Pardon the long delay. I've been moving, and there have been complications getting internet.
CanadianJeff wrote:
You must expand on the line "People who want their taxes...." for the rest of your argument to follow.
The difference I was addressing was between centralized, collectivized spending priorities and individual, diversified spending priorities. Some Americans believe the experts in Washington better realize where the real need is and can be trusted to get their tax money there; these people feel that taxes sufficiently qualify as charitable giving to fulfill their emotional or moral need to "do their part" to some significant degree. The rest of the population believes that tax money is perhaps a legal responsibility, but certainly not a moral accomplishment; any moral need that exists to give to charity must be accomplished elsewhere if it is to be accomplished at all.
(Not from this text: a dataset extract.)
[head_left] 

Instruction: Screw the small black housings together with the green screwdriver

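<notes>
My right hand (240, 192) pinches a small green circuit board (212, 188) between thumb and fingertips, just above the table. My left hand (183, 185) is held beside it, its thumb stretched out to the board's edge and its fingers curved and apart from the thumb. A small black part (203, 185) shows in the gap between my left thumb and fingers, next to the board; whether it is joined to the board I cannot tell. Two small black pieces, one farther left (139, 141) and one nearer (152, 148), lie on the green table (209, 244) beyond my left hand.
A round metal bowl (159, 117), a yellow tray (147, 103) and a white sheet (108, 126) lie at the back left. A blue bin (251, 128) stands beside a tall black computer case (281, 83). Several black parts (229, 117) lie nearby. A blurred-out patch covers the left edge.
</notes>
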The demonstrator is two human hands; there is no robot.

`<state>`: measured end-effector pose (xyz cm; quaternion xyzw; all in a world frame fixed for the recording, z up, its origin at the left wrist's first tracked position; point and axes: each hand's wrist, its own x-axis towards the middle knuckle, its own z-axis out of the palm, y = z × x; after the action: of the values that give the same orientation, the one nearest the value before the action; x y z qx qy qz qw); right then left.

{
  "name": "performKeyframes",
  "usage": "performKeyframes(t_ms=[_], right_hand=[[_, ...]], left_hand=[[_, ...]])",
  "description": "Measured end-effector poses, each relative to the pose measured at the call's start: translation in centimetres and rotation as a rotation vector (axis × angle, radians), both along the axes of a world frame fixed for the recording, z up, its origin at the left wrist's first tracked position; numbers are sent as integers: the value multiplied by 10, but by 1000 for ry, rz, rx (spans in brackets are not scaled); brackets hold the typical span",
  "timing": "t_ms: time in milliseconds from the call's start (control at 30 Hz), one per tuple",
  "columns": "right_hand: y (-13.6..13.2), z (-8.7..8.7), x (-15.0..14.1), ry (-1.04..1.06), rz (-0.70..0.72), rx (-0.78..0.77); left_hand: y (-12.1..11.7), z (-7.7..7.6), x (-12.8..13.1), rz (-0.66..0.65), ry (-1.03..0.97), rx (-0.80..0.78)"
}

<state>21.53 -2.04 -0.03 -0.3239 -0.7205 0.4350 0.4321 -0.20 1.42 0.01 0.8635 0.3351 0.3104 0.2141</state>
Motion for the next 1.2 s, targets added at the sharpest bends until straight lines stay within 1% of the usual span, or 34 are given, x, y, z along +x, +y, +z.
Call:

To the first group, higher taxes mean greater charity provided. There is no reason for them to oppose higher taxes except personal sustainability or greed. For the second group, higher taxes reduce charitable giving by depleting disposable revenue. There is no moral reason in their eyes to support tax revenue beyond basic government subsistence. It's the classic divide: Federalists vs. Anti-Federalists, Coolidge vs. Roosevelt, Carter vs. Reagan, and now Obama vs. the Tea Parties.
stratos wrote:
last President to truly cut spending that I can think of was Regan.
Reagan only cut non-defense spending. Since he won the Cold War, I think his defense spending can be considered a valuable investment; without it and the post-war cuts in defense spending signed by George H.W. Bush, the Clinton-era budget surplus (tiny as it was) would never have been possible.
George W. Bush was also fighting a war, thus explaining his deficit spending. Though there's no sign yet of it being as valuable an investment, it's helpful to remember two things: 1) Bush had the budget on track to be in surpluses by now if it hadn't been for the financial crisis, 2) Obama has in 2 years increased the national debt by more than all 8 years of Bush. Any criticism of Bush's spending (of which there should be a great deal) must acknowledge that the past two years have in no way improved upon his methods.
The only President to actually pay off the national debt was Andrew Jackson, who financed it by shipping all of the Indians to Oklahoma (the "Trail of Tears") and selling their land to settlers.
andyt wrote:
the top 1% hold as much wealth as the bottom 95%
I'd be curious where you got that figure. According to
this page, the top 1% fairly consistently holds about 1/3rd of the America's wealth. For your figure to be right, 1/3rd of the nation's wealth goes to the top 1%, another third to percentiles 2 through 5, and the final third to 6 through 100. I'd expect that middle group to be much wider, though I can't definitively dispute you.
I did find
calculations based on IRS figures stating that the top 1% pays more in taxes than the bottom 95%. That doesn't prove they make as much in income, just that they pay more in taxes.
andyt wrote:
I remember Rayguns first term - He caused a huge recession.
Of course, Reagan caused his first-term recession but Obama inherited his. I believe that's called a double standard.
Unemployment combined with inflation was already a problem before Reagan came into office (Carter called it "Stagflation"), but both were gone by the end of Reagan's second term. Check the "historical data" links in the right column of
the Bureau of Labor Statistics website. The Consumer Price Index (CPI) is the most trusted, non-partisan measure of inflation. Watch prices go from increasing 1% or more
per month 16 out of 17 months (Feb 1979 to Jun 1980) to holding steady or even declining slightly by 1986. There have never been two consecutive months of >1% monthly inflation since the mess Reagan fixed. To put that in perspective, every $1 saved on the 1st of Feb 1979 was only worth 83 cents by the end of June 1980.